WORK REQUIRED » Output every line of the data exactly as it appears.

SUPPLIED DATA »
------------------------------------

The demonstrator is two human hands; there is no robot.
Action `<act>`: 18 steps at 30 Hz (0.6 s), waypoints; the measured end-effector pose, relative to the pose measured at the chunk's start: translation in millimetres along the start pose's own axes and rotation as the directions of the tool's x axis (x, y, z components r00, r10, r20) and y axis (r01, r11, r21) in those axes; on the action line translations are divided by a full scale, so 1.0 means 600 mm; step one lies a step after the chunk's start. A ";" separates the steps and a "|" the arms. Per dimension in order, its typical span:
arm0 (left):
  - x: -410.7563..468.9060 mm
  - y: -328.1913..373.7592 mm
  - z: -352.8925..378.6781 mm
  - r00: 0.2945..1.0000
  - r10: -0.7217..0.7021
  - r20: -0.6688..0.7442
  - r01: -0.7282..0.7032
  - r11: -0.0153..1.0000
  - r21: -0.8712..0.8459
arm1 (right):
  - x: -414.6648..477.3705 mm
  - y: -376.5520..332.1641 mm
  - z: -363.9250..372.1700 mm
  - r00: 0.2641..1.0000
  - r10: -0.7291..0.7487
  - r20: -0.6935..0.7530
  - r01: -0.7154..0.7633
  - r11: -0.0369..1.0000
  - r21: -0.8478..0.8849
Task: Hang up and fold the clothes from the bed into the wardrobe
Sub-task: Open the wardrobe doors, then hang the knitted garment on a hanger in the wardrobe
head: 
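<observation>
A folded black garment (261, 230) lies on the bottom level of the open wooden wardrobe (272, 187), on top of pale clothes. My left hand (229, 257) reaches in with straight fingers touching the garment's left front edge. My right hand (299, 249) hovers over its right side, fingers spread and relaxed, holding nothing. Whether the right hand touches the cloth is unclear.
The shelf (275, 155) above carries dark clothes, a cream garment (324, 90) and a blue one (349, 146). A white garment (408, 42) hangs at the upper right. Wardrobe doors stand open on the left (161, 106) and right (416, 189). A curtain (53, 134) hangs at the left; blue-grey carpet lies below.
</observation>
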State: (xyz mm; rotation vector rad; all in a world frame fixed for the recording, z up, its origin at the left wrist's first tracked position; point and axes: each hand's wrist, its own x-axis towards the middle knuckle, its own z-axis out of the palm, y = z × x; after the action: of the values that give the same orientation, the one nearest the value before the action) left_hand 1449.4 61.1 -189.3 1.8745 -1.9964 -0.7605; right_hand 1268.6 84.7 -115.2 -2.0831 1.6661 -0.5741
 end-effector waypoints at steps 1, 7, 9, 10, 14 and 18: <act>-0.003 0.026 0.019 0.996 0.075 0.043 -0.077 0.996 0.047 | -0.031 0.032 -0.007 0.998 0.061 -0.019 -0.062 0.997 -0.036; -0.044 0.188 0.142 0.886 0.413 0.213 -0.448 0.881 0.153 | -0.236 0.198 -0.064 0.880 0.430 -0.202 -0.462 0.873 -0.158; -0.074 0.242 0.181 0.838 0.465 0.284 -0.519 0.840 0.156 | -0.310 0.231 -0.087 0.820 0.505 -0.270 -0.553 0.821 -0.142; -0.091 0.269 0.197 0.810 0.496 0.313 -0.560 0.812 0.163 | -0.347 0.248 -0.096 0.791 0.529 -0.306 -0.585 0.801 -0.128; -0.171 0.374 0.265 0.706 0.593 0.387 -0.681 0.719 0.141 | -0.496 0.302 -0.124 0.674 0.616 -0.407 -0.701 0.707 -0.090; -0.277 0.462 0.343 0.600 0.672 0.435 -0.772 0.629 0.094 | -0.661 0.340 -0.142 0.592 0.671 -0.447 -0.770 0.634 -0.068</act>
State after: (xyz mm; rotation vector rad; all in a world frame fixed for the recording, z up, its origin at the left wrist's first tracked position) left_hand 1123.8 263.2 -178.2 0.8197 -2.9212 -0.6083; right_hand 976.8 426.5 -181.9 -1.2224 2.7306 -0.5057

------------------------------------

SOLUTION BELOW »
The demonstrator is two human hands; there is no robot.
Action `<act>`: 18 steps at 30 Hz (0.6 s), waypoints; the measured end-effector pose, relative to the pose measured at the chunk's start: translation in millimetres along the start pose's own axes and rotation as the directions of the tool's x axis (x, y, z components r00, r10, r20) and y axis (r01, r11, r21) in those axes; on the action line translations are divided by a full scale, so 1.0 means 600 mm; step one lies a step after the chunk's start. A ";" separates the steps and a "|" the arms. Per dimension in order, its typical span:
arm0 (left):
  - x: -410.7563..468.9060 mm
  - y: -328.1913..373.7592 mm
  - z: -352.8925..378.6781 mm
  - r00: 0.2945..1.0000
  - r10: -0.7217..0.7021
  - r20: -0.6688..0.7442
  - r01: -0.7282..0.7032
  - r11: -0.0153..1.0000
  - r21: -0.8712..0.8459
arm1 (right):
  - x: -414.6648..477.3705 mm
  - y: -376.5520..332.1641 mm
  - z: -363.9250..372.1700 mm
  - r00: 0.2641..1.0000
  - r10: -0.7291..0.7487
  - r20: -0.6935..0.7530
  - r01: -0.7154..0.7633
  - r11: -0.0369..1.0000
  - r21: -0.8478..0.8849
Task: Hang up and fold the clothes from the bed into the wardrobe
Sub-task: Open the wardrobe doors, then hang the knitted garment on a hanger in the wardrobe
head: 
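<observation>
A folded black garment (261, 230) lies on the bottom level of the open wooden wardrobe (272, 187), on top of pale clothes. My left hand (229, 257) reaches in with straight fingers touching the garment's left front edge. My right hand (299, 249) hovers over its right side, fingers spread and relaxed, holding nothing. Whether the right hand touches the cloth is unclear.
The shelf (275, 155) above carries dark clothes, a cream garment (324, 90) and a blue one (349, 146). A white garment (408, 42) hangs at the upper right. Wardrobe doors stand open on the left (161, 106) and right (416, 189). A curtain (53, 134) hangs at the left; blue-grey carpet lies below.
</observation>
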State: (xyz mm; rotation vector rad; all in a world frame fixed for the recording, z up, its origin at the left wrist's first tracked position; point and axes: each hand's wrist, its own x-axis towards the middle knuckle, its own z-axis out of the palm, y = z × x; after the action: of the values that give the same orientation, the one nearest the value before the action) left_hand 1449.4 61.1 -189.3 1.8745 -1.9964 -0.7605; right_hand 1268.6 84.7 -115.2 -2.0831 1.6661 -0.5741
 end-effector waypoints at steps 1, 7, 9, 10, 14 and 18: <act>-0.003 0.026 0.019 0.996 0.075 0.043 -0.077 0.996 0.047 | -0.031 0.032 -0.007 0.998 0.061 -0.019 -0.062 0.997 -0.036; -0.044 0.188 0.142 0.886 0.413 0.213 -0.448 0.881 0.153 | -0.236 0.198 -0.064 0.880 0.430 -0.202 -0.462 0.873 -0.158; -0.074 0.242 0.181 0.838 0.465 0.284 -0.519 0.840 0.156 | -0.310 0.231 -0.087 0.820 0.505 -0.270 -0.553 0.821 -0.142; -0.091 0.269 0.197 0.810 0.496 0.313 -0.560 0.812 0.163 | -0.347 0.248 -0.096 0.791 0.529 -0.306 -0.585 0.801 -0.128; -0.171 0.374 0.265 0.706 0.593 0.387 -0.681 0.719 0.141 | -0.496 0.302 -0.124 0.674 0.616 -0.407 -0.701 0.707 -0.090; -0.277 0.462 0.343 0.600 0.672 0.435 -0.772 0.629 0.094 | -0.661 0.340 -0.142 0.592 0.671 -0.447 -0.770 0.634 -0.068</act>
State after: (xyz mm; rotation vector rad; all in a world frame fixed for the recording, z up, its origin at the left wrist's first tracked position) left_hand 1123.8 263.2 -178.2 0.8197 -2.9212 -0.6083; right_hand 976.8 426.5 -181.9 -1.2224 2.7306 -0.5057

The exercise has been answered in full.